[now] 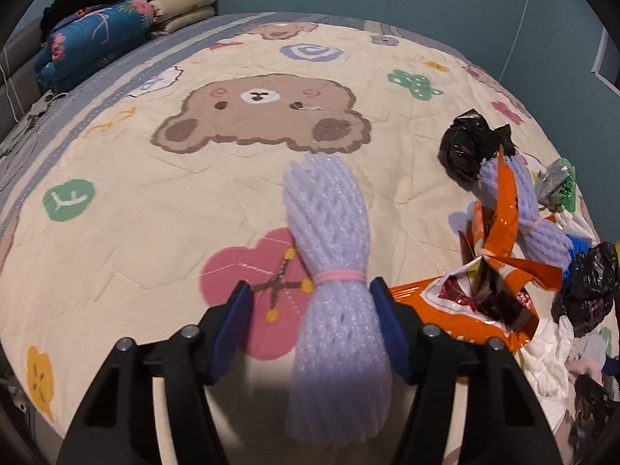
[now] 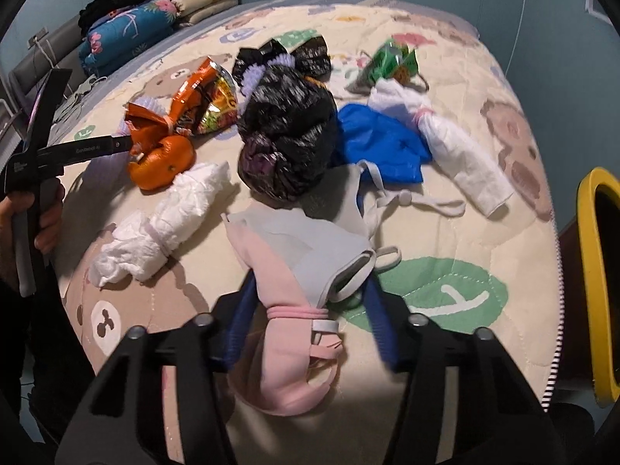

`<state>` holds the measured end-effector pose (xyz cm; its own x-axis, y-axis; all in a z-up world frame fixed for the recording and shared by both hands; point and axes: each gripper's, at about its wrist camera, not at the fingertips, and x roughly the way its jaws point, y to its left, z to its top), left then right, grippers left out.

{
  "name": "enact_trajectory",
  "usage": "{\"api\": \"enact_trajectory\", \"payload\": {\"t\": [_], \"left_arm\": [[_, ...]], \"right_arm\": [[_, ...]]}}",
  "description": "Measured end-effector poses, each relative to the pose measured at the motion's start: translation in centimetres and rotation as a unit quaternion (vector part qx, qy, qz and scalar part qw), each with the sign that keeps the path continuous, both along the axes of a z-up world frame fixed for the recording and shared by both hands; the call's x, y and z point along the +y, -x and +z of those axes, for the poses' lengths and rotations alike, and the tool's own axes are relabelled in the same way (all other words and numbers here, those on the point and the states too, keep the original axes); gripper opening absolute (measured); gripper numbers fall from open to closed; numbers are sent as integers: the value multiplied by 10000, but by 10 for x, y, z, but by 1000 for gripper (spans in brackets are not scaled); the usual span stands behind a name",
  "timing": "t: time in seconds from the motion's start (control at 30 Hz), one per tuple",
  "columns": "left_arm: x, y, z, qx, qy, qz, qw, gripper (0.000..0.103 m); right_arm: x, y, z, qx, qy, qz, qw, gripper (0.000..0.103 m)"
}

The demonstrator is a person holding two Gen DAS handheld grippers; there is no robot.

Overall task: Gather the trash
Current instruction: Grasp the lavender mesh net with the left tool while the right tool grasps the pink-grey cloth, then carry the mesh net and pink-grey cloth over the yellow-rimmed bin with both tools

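Note:
A lavender foam net bundle, tied with a pink band, lies on the quilt between the jaws of my left gripper. The right pad touches the bundle; the left pad stands clear of it. In the right wrist view a bundle of pink and white face masks, also banded, lies between the jaws of my right gripper. A gap shows beside its right pad. Behind lie an orange snack wrapper, a mandarin, a black bag, blue plastic and white tissue bundles.
Everything lies on a bed with a bear-print quilt. Folded blankets are stacked at the far left corner. A yellow-rimmed bin stands off the bed's right edge. A hand grips the other tool at the left.

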<state>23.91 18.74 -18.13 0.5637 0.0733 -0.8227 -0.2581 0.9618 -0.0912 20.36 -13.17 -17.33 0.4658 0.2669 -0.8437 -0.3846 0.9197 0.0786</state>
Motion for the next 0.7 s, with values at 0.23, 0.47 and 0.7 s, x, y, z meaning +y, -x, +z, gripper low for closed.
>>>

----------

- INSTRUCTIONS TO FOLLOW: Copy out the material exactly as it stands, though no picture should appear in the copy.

- THE ANSWER:
[now] 
[now] 

`<state>` holds the measured end-effector pose (xyz cm; its own x-axis, y-axis; all in a z-up world frame fixed for the recording and shared by both hands; point and axes: each gripper's, at about its wrist camera, not at the fingertips, and x roughly the way its jaws point, y to its left, z to its top), left then right, grippers left out.

{
  "name": "enact_trajectory",
  "usage": "{\"api\": \"enact_trajectory\", \"payload\": {\"t\": [_], \"left_arm\": [[_, ...]], \"right_arm\": [[_, ...]]}}",
  "description": "Measured end-effector poses, each relative to the pose measured at the motion's start: translation in centimetres and rotation as a unit quaternion (vector part qx, qy, qz and scalar part qw), each with the sign that keeps the path continuous, both along the axes of a z-up world frame fixed for the recording and shared by both hands; the call's x, y and z point along the +y, -x and +z of those axes, for the poses' lengths and rotations alike, and the tool's own axes are relabelled in the same way (all other words and numbers here, those on the point and the states too, keep the original axes); gripper opening absolute (measured); gripper numbers fall from open to closed; numbers are sent as integers: the value multiplied by 10000, but by 10 for x, y, z, but by 1000 for gripper (spans in brackets are not scaled); the usual span stands behind a name",
  "timing": "t: time in seconds from the motion's start (control at 30 Hz), one per tuple",
  "columns": "left_arm: x, y, z, qx, qy, qz, qw, gripper (0.000..0.103 m); right_arm: x, y, z, qx, qy, qz, qw, gripper (0.000..0.103 m)"
}

The demonstrator is a person holding two Gen DAS handheld grippers; there is no robot.

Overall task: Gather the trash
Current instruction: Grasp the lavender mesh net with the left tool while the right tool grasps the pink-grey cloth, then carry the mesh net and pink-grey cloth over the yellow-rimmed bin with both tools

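Note:
A lavender foam net bundle, tied with a pink band, lies on the quilt between the jaws of my left gripper. The right pad touches the bundle; the left pad stands clear of it. In the right wrist view a bundle of pink and white face masks, also banded, lies between the jaws of my right gripper. A gap shows beside its right pad. Behind lie an orange snack wrapper, a mandarin, a black bag, blue plastic and white tissue bundles.
Everything lies on a bed with a bear-print quilt. Folded blankets are stacked at the far left corner. A yellow-rimmed bin stands off the bed's right edge. A hand grips the other tool at the left.
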
<state>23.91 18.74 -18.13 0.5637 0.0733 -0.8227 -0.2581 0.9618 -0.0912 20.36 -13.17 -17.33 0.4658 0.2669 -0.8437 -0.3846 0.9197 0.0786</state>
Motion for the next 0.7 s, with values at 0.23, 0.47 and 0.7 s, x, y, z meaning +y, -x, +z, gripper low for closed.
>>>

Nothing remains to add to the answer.